Darío Figueroa

Personal information
- Full name: Darío Damián Figueroa Lissa
- Date of birth: 13 February 1978 (age 48)
- Place of birth: San Rafael, Argentina
- Height: 1.79 m (5 ft 10 in)
- Position: Attacking midfielder

Youth career
- 1991–1995: River Plate

Senior career*
- Years: Team / Apps / (Gls)
- 1996–1998: River Plate / 5 / (1)
- 1996: Yokohama Marinos / 1 / (0)
- 1999–2000: Quilmes / 16 / (2)
- 2000–2001: Aldosivi / 8 / (0)
- 2002: Ferro Carril Oeste / 5 / (0)
- 2003–2008: Maracaibo / 154 / (26)
- 2004: → Quindío (loan) / 16 / (4)
- 2009–2010: Caracas / 40 / (10)
- 2010–2011: Deportivo La Guaira / 17 / (5)
- 2011–2013: Zamora / 54 / (8)

International career^{‡}
- 1997: Argentina U20 / 1 / (0)

Medal record
Men's football
Representing Argentina
FIFA U-20 World Cup
| Winner | 1997 Malaysia |  |
South American U-20 Championship
| Winner | 1997 Chile |  |

= Darío Figueroa =

Argentine-born Venezuelan footballer (born 1978)

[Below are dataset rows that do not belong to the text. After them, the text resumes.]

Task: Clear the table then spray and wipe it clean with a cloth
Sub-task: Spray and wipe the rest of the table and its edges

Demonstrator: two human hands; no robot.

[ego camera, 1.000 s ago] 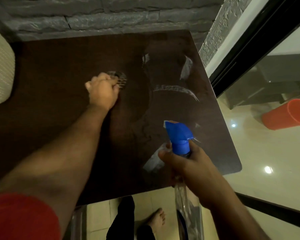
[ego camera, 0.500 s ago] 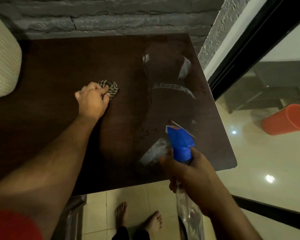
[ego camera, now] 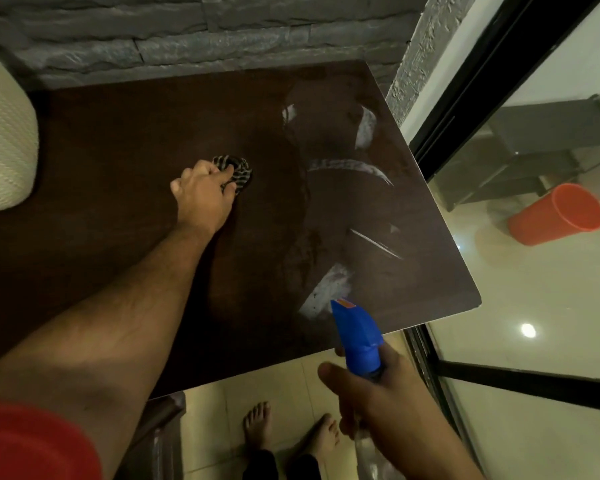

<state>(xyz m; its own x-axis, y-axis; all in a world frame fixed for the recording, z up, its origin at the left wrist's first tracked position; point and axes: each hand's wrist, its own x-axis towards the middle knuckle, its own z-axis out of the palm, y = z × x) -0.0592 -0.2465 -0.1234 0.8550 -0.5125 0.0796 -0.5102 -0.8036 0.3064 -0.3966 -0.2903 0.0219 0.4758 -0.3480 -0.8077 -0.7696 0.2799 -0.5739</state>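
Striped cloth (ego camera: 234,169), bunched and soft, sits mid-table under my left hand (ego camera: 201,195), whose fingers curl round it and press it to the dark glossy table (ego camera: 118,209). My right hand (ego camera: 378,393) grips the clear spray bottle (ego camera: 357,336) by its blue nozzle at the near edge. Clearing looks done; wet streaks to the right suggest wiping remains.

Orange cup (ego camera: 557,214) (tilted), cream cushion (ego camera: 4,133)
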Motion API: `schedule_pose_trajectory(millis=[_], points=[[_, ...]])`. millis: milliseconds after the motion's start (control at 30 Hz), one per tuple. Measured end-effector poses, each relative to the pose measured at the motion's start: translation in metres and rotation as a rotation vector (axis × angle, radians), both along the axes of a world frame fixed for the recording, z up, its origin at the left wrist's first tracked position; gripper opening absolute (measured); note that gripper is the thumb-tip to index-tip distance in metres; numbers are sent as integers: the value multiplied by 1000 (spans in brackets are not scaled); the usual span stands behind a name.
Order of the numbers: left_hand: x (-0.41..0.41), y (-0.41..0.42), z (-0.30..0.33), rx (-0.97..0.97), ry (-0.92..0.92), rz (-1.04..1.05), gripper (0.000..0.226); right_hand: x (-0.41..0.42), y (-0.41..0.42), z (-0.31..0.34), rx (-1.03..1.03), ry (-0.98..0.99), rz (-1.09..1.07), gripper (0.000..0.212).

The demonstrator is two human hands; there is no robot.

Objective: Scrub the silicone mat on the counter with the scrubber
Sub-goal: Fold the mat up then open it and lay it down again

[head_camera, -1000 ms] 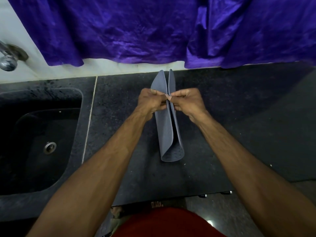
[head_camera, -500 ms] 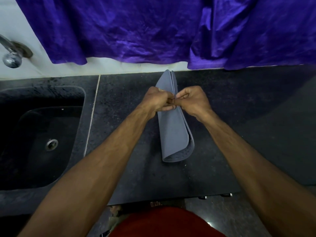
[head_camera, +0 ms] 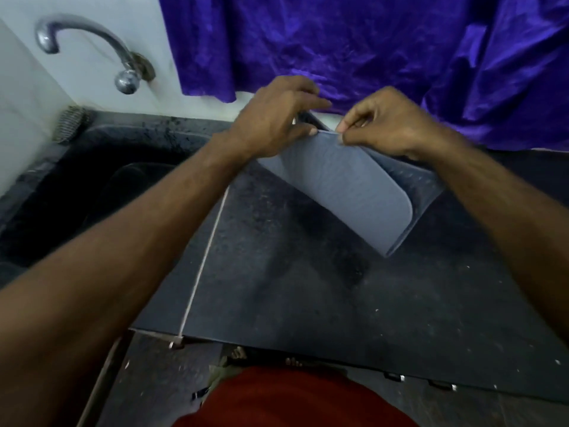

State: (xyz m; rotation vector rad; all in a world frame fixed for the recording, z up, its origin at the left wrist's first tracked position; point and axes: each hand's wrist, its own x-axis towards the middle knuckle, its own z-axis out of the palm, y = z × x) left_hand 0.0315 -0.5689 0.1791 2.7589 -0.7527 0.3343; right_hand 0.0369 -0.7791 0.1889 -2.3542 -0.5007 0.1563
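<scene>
A grey-blue silicone mat (head_camera: 341, 192) is folded in half and lifted off the dark counter (head_camera: 308, 288), hanging tilted in the air. My left hand (head_camera: 277, 118) holds its top edge between thumb and fingers. My right hand (head_camera: 385, 121) pinches the same top edge just to the right. A steel wire scrubber (head_camera: 70, 123) lies at the sink's back left corner, far from both hands.
A dark sink (head_camera: 92, 192) fills the left side, with a chrome tap (head_camera: 92, 44) on the white wall above it. A purple cloth (head_camera: 369, 47) hangs behind the counter. The counter's front edge runs close to my red-clothed body.
Both hands have raised the folded mat off the counter and carried it up and back. The view has swung left, bringing the tap and scrubber into sight.
</scene>
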Motion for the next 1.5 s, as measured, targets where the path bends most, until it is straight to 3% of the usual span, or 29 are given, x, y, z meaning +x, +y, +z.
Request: schedule_pose_trajectory(millis=[133, 433, 733, 1167, 1333, 1500], points=[[-6, 36, 6, 120, -18, -51, 33, 13, 33, 14, -97, -25, 175, 16], [-25, 82, -25, 67, 112, 109, 22, 31, 91, -10, -235, -16, 366, 12], [-25, 90, -66, 33, 251, 206, 27, 35, 106, -53, -251, 49, 344, 13], [-31, 81, -111, 119, 250, 244, 24, 52, 87, -94, -308, 121, 326, 27], [-65, 84, -113, 131, 460, 337, 32, 57, 83, -116, -313, 126, 276, 32], [-121, 85, -126, 225, 602, 188, 19, 51, 84, -154, -345, 185, 221, 43]])
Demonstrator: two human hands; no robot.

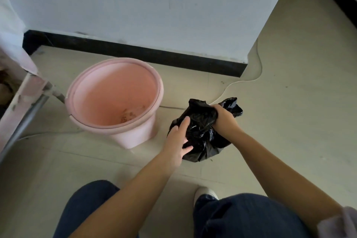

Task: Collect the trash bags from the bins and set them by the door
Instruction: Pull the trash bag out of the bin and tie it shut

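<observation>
Right hand (pixel 222 120) gripping gathered neck of black trash bag (pixel 201 133), fingers curling round plastic. Left hand (pixel 178 140) pressing against bag's near side, fingers straight, thumb spreading. Both forearms reaching forward, bare. Bag sitting on beige floor (pixel 289 121), just right of pink bin (pixel 116 98); bin standing unlined, crumbs lying at bottom. White wall (pixel 154 6) with black skirting (pixel 135 52) running behind. Thin white cable (pixel 257 71) trailing across floor. No legible writing.

Pale floor (pixel 289 121) under pink bin (pixel 116 92), black trash bag (pixel 201 131), white cable (pixel 241 81)
</observation>
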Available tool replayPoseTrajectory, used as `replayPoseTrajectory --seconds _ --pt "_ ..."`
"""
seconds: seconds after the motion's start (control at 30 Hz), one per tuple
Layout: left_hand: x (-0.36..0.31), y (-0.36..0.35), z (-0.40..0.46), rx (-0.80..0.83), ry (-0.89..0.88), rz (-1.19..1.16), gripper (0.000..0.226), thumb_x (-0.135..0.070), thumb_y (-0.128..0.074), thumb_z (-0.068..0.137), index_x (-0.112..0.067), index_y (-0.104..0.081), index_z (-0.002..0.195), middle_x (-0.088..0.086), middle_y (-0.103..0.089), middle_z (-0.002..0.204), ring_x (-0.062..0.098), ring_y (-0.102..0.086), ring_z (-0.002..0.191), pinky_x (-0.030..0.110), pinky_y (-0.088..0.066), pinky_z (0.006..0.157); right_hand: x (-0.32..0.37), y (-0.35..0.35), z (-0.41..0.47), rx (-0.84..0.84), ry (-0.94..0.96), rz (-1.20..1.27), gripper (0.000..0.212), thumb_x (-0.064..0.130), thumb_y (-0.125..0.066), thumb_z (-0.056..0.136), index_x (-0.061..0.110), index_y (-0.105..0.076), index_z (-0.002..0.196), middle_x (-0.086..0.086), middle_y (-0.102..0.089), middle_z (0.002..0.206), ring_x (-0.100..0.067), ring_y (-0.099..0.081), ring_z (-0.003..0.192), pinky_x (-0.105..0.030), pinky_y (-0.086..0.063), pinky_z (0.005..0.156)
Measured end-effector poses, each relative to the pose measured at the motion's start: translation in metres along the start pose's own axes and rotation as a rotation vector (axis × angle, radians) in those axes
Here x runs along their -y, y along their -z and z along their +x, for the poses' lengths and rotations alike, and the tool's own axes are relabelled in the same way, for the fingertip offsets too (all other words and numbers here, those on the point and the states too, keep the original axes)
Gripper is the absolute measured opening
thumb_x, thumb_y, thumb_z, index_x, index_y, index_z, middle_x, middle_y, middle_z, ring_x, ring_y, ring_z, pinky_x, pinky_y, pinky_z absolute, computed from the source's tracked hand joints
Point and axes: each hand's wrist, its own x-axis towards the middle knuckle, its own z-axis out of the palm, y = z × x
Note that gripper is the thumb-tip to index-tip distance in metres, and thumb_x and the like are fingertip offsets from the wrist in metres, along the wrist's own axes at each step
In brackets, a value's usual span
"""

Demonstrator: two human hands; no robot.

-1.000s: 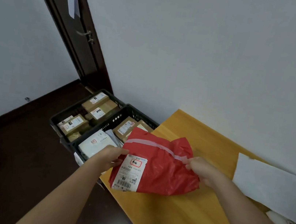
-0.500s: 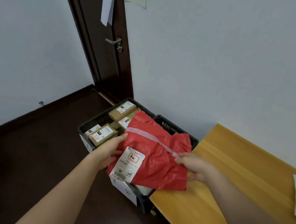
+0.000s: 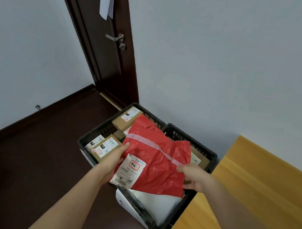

Darío Damián Figueroa Lissa (born 13 February 1978), better known as Darío Figueroa (/es/), is a retired professional footballer who plays as a attacking midfield. Born in Argentina, he acquired his Venezuelan passport in January 2007.

==Club career==
Figueroa began his playing career in 1996 with River Plate. After only four appearances in the Primera División Argentina he joined Quilmes of the 2nd division, he also played for Aldosivi and Ferro Carril Oeste in the lower leagues of Argentine football.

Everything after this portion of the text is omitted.